Announcement

**codestr0m** · 09 February 2013, 01:18 PM

Thanks for posting this!
----------------------------
It seems clear we have some action items to work on, but I'm not sure if we honestly have the time to fix everything before EKOPath 5 Final. I'd bet that most of this could be cleared up by 5.5 (or certainly by 6.0)
----------------------------
I'm curious if anyone else reading the forums can post benchmarks using their own codes + processor/system details.

Quick links to some downloads
----------------------------
Linux

http://c591116.r16.cf2.rackcdn.com/enzo/nightly/Linux/enzo-2013-02-08-installer.run

Solaris

http://c591116.r16.cf2.rackcdn.com/enzo/nightly/Solaris/enzo-2013-02-08-installer.run

FreeBSD

http://c591116.r16.cf2.rackcdn.com/enzo/nightly/FreeBSD/enzo-2013-02-08-installer.run

# Quick install line
chmod +x ekopath-2013-02-08-installer.run ; ./ekopath-2013-02-08-installer.run --mode unattended --prefix /opt/ekopath-02-08
----------------------------

EKOPath 5 is really a *BIG* difference behind the scenes.
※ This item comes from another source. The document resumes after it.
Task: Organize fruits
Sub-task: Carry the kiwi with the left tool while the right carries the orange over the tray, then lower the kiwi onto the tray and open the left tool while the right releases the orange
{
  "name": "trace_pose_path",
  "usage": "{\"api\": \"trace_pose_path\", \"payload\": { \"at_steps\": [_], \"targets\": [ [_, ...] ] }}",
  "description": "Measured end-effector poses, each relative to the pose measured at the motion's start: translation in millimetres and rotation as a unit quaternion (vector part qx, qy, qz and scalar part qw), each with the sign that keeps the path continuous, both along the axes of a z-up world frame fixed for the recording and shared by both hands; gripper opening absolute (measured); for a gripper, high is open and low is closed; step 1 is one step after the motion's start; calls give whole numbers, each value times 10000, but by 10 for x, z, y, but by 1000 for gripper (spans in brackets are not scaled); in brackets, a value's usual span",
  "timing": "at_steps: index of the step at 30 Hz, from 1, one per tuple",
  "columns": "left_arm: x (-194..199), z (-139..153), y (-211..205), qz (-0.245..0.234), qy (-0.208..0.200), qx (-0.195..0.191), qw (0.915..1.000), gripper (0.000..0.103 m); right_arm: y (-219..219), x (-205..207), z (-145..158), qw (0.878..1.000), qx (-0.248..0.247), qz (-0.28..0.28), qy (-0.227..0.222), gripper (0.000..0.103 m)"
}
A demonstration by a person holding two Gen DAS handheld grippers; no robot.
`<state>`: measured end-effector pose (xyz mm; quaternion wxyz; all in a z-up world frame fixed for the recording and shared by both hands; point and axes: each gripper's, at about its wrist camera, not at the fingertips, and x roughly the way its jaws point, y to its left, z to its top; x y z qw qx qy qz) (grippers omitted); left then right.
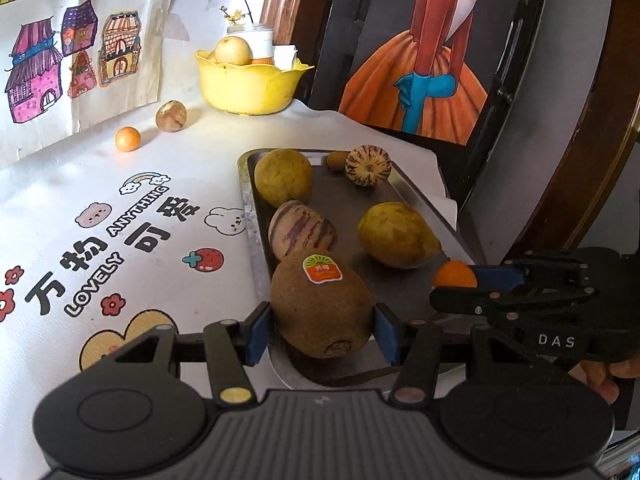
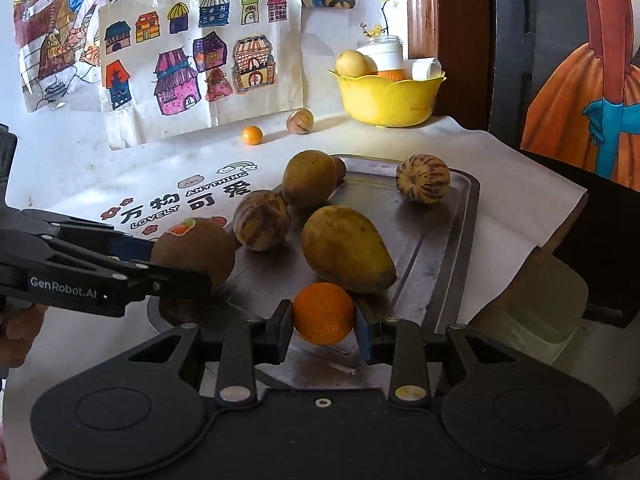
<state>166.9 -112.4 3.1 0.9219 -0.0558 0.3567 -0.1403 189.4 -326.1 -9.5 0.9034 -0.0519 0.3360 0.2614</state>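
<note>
My left gripper point(image 1: 322, 330) is shut on a brown kiwi point(image 1: 322, 306) with a sticker, just above the near end of the grey metal tray point(image 1: 420, 204). My right gripper point(image 2: 323, 322) is shut on a small orange point(image 2: 323, 312) over the tray's near edge point(image 2: 436, 264). The kiwi also shows in the right wrist view point(image 2: 194, 250), and the orange in the left wrist view point(image 1: 455, 275). On the tray lie a yellow mango point(image 2: 344, 250), a round yellow-green fruit point(image 2: 309, 178) and two striped melons point(image 2: 261, 220) point(image 2: 423, 178).
A yellow bowl point(image 2: 386, 98) with fruit and a white jar stands at the back. A small orange point(image 2: 252, 135) and a striped fruit point(image 2: 300, 121) lie loose on the white cloth near the drawings. A painting point(image 1: 416, 48) leans at the right.
</note>
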Motion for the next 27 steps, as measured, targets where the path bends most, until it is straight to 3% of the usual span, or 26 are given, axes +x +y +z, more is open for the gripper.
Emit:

For example if you do pathcc -show hello.c # You'll notice that we're using a modified clang as part of the process. This is almost certainly what allowed us build those additional benchmarks. (To clarify a bit - we're not using the llvm backend or any llvm ir. In the past we were using a modified gnu cc1, but that and all other gnu code has been removed. EKOPath 5.5 will have a new backend we've been working on, but pushing out both of those big changes at the same time just wasn't possible. )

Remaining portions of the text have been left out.